By now we are close to a political melt-down in our household. We have hung a tiny Swiss flag out of our balcony (courtesy of Credit Suisse!). Yes, my heart is with Switzerland. Expat husband has made clear he is not having an Argentinean flag hanging out of the window since we live amongst various South American embassies and we don't want to provoke any undesired reactions!

We could hang out the Spanish flag since all four of us left a piece of our heart in Madrid and are Real Madrid supporters... hasta la muerte!

Wouldn't it be lovely if Brazil won the World Cup and we can all celebrate by dancing Samba late into the night? Because should the Brazilians win, the party is guaranteed to be the absolute best!

June 12, 2014

Benvenuti a Parigi

The advantages of being an Expat is that, once in a while, you receive rather glamorous cocktail invitations. Such was the case last week when Italy celebrated it's Republic (National) Day.

I had my nails done, my hair set, and showed off my latest aquisition, a bright coloured, geometrical patterned dress and a pair of orange sandal with 15 cm of heel. (I'm not sure they'd technically pass as sandals?). And, of course, the matching handbag!

Geared up to the max, I accompanied my hubby to the lavishing Italian embassy in Rue Varenne.

Walking into the stone-cobbled courtyard, we came across a Maserati from 19?? which supposedly had won a F1 championship in it's hey-days. Italians and their cars... it is an eternal love story!

We were greeted by the Ambassador and his wife and were shown along into the garden. A garden that resembled a curated parc bordered with rhododendrons and statues lining the pebbled path. Sumptuous would be the word.

SCROUMPTIOUS is what I would call the buffet. Not one, but four buffets were laid out offering octopus risotto, melanzane alla parmigiana, fresh real Italian mozzarella, salami and focaccia.
Sfogliatelle, pastiera, baba al rhum, gelato and strawberries were difficult desserts to choose from, so I just a bit of each!

At this point I am wondering who are the Italians out to impress? Then I remembered, Italy will be holding the Presidency of the Council of the European Union as of this summer! And their biggest alley is France, therefore must be treated and chouchouter (pampered) accordingly!

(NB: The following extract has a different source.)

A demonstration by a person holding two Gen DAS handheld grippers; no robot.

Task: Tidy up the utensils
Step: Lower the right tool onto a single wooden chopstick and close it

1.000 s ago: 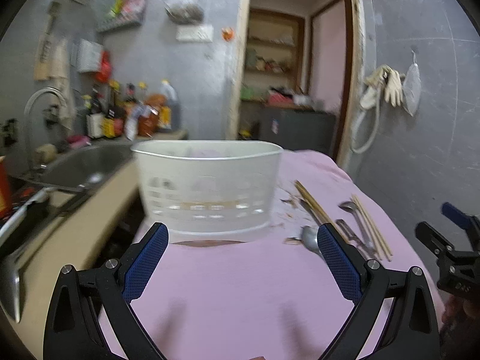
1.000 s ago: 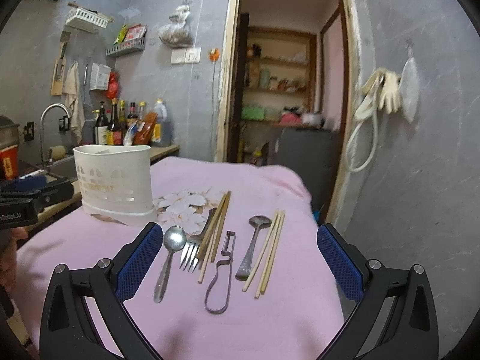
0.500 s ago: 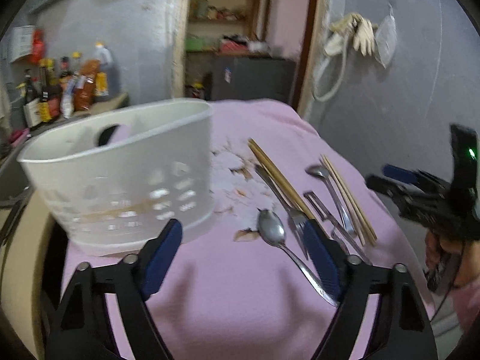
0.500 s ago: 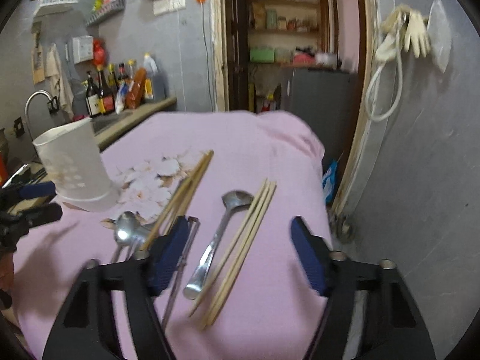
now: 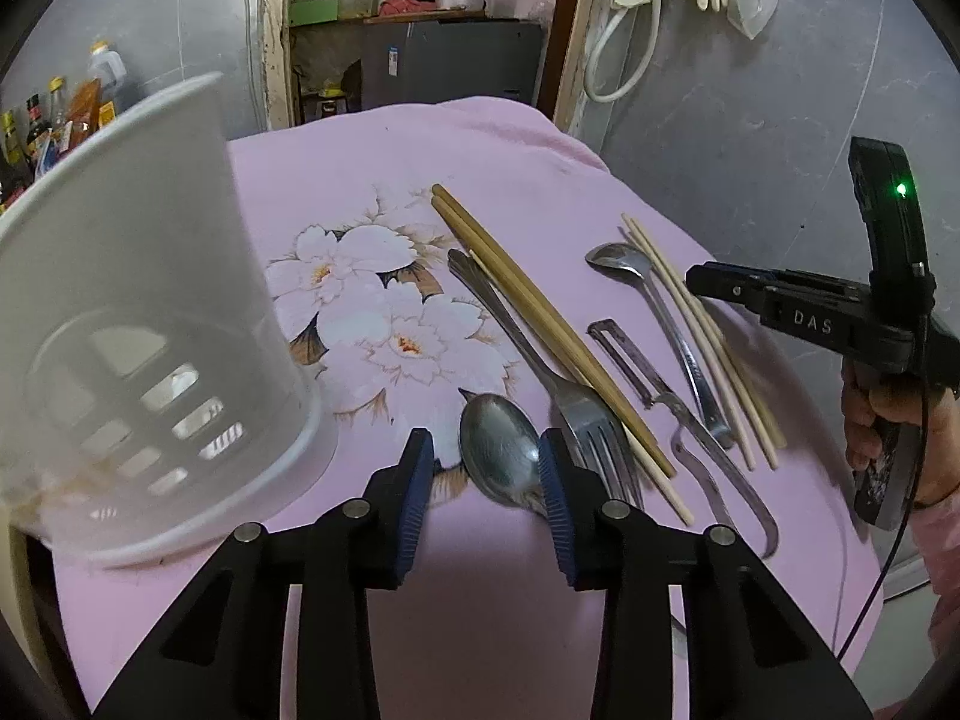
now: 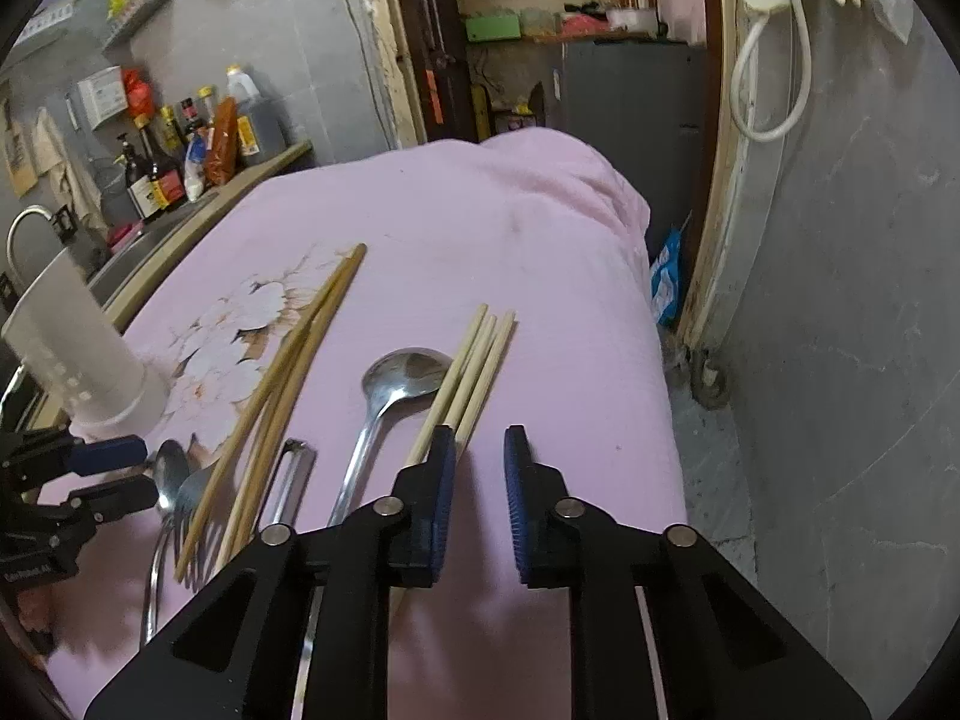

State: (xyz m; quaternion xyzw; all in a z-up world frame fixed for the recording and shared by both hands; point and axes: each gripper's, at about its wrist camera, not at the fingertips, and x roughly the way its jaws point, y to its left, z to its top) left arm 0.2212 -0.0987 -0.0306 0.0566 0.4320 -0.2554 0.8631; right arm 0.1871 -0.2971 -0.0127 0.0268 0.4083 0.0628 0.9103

While the Italian ambassador is giving his speech addressing the guests in near perfect French and I am watching him standing in front of his impressive residence, I can't help thinking of our Italian experience in New York a few weeks ago. This is a far cry away from Little Italy.

June 10, 2014

This is what you get...

Expat girl and I have just returned from a lovely weekend in Norway full of sun and games. I was probably asking for a reaction when - upon my return to Paris - I posted this photo on my facebook page:

And sure enough I got it. My dear friends gave me more than I bargained for. This is what THEY posted:

Each one sent me a screenshot of their location. It made me smile because it proves how connected we still are. No matter how far away we are or how long we haven't actually seen each other, they still give me a piece of their mind. Thanks girls. I have learnt my lesson: "Shut up and stop ranting on about the weather. We all know it's the price you pay for living in such a beautiful city!"

June 9, 2014

En norsk vennskap (A Norwegian friendship)

They say Norwegians are funny people. Funny, as in direct and maybe a little harsh. Well, I like direct and honest. It comes straight from the heart.

We are cultivating our friendship and have trekked up to the far North to visit our friends who left Paris over a year ago.

Guess what, we have bought the sunshine with us!

I am sitting on the terrasse of their summer cabin (a very sophisticated cabin, I might add) enjoying the open view over the endless fjord, the intense Northern light and the perfect silence. I feel like a character out of one of the Scandinavian children's books I used to read.

The silence is soon interrupted by screaming kids jumping off the rocks into the freezing seawater, friendly neighbours dropping by for Norwegian waffles and coffee, friends arriving on their sailboat staying for a BBQ dinner.

I have swam in the freezing fjord, enjoyed a hot sauna, discovered the ancient Viking game of Kul, spotted a deer while Nordic walking through the woods (I now know the real meaning of Nordic walking!), stood on a roof top to admire the sunset at 11pm, tasted delicious Norwegian strawberries and am fast discovering that I can get by speaking Swiss German. My friend's two-year old and I have the most interesting conversations crossing invisible language borders!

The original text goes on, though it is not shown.